[NVIDIA] Full Family Blackwell Support codegen #145436

johnnynunez · 2025-01-23T00:46:46Z

cc @ptrblck @msaroufim @eqy @Fuzzkatt

More references:
https://github.com/NVIDIA/nccl

pytorch-bot · 2025-01-23T00:46:50Z

🔗 Helpful Links

🧪 See artifacts and rendered test results at hud.pytorch.org/pr/145436

📄 Preview Python docs built from this PR
📄 Preview C++ docs built from this PR
❓ Need help or want to give feedback on the CI? Visit the bot commands wiki or our office hours

Note: Links to docs will display an error until the docs builds have been completed.

✅ No Failures

As of commit c359b91 with merge base 302b07f ():
💚 Looks good so far! There are no failures yet. 💚

This comment was automatically generated by Dr. CI and updates every 15 minutes.
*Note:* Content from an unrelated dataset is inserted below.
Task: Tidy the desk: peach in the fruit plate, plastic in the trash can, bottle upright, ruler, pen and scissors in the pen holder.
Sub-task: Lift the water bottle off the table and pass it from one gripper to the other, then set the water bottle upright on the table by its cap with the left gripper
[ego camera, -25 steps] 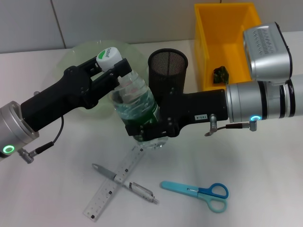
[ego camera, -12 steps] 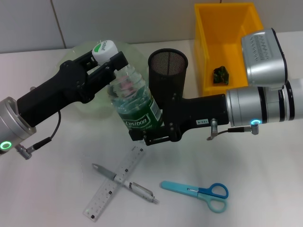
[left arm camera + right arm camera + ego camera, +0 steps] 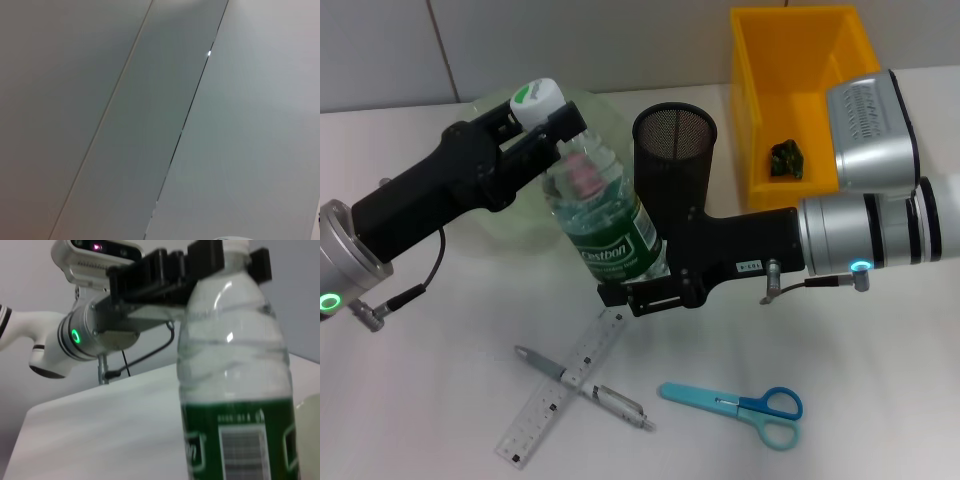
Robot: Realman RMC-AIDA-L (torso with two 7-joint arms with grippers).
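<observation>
Since the earlier frames, the bottle (image 3: 603, 215) had been rotated from a steep lean toward vertical, with its base lifted off the desk (image 3: 420, 390) and its cap carried toward the back.

The left gripper (image 3: 542, 125) was clamped on the bottle at the neck, just under the cap (image 3: 537, 101). The right gripper (image 3: 642, 287) was pressed against the bottle's lower body; its finger gap could not be determined. The bottle hung between the fruit plate (image 3: 480, 118) and the pen holder (image 3: 674, 160), close beside the holder.

Procedure, as judged: finish bringing the bottle upright, lower the base flat onto bare desk, and keep it away from the pen holder and plate rim. Release the lower contact first, then the neck, withdrawing without dragging. Risk: a tall bottle with little liquid tips easily.

Item count:
- Bottle: one.
- Pen holder: one.
- Fruit plate: one.
- Yellow bin (image 3: 790, 90): one, holding one small dark item (image 3: 785, 158).
- Ruler (image 3: 563, 386): one.
- Pen (image 3: 585, 387): one, crossing the ruler.
- Scissors (image 3: 740, 408): one pair.
</observation>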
wangxianggang1997 · 2025-01-23T09:36:21Z

Hello, I would like to install a working PyTorch on Nvidia's Balckwell architecture's Thor platform, but it seems that there is no public version yet. Can you please let me know if this version can run on the Thor platform and how to compile it? When I pull the PyTorch source code from the main branch and compile it on the Thor platform, there will be many errors. I don't know how to solve this problem. Can you help me

johnnynunez · 2025-01-23T09:41:25Z

Hello, I would like to install a working PyTorch on Nvidia's Balckwell architecture's Thor platform, but it seems that there is no public version yet. Can you please let me know if this version can run on the Thor platform and how to compile it? When I pull the PyTorch source code from the main branch and compile it on the Thor platform, there will be many errors. I don't know how to solve this problem. Can you help me

We wait for cuda 12.8 public released

wangxianggang1997 · 2025-01-23T09:52:37Z

We wait for cuda 12.8 public released

Thank you very much for your answer. I am not sure when the CUDA12.8 version will be released. I am currently in a hurry to use a usable PyTorch on the Thor platform. May I ask if it is feasible to compile PyTorch source code on the Thor platform

johnnynunez · 2025-01-23T09:54:06Z

We wait for cuda 12.8 public released

Thank you very much for your answer. I am not sure when the CUDA12.8 version will be released. I am currently in a hurry to use a usable PyTorch on the Thor platform. May I ask if it is feasible to compile PyTorch source code on the Thor platform

cuda 12.7 is b100 support 12.8 is blackwell family

johnnynunez · 2025-01-23T13:20:58Z

cc @malfet

ezyang · 2025-01-23T15:21:55Z

@pytorchbot merge

pytorchmergebot · 2025-01-23T15:24:24Z

Merge failed

Reason: This PR needs a release notes: label
If your changes are user facing and intended to be a part of release notes, please use a label starting with release notes:.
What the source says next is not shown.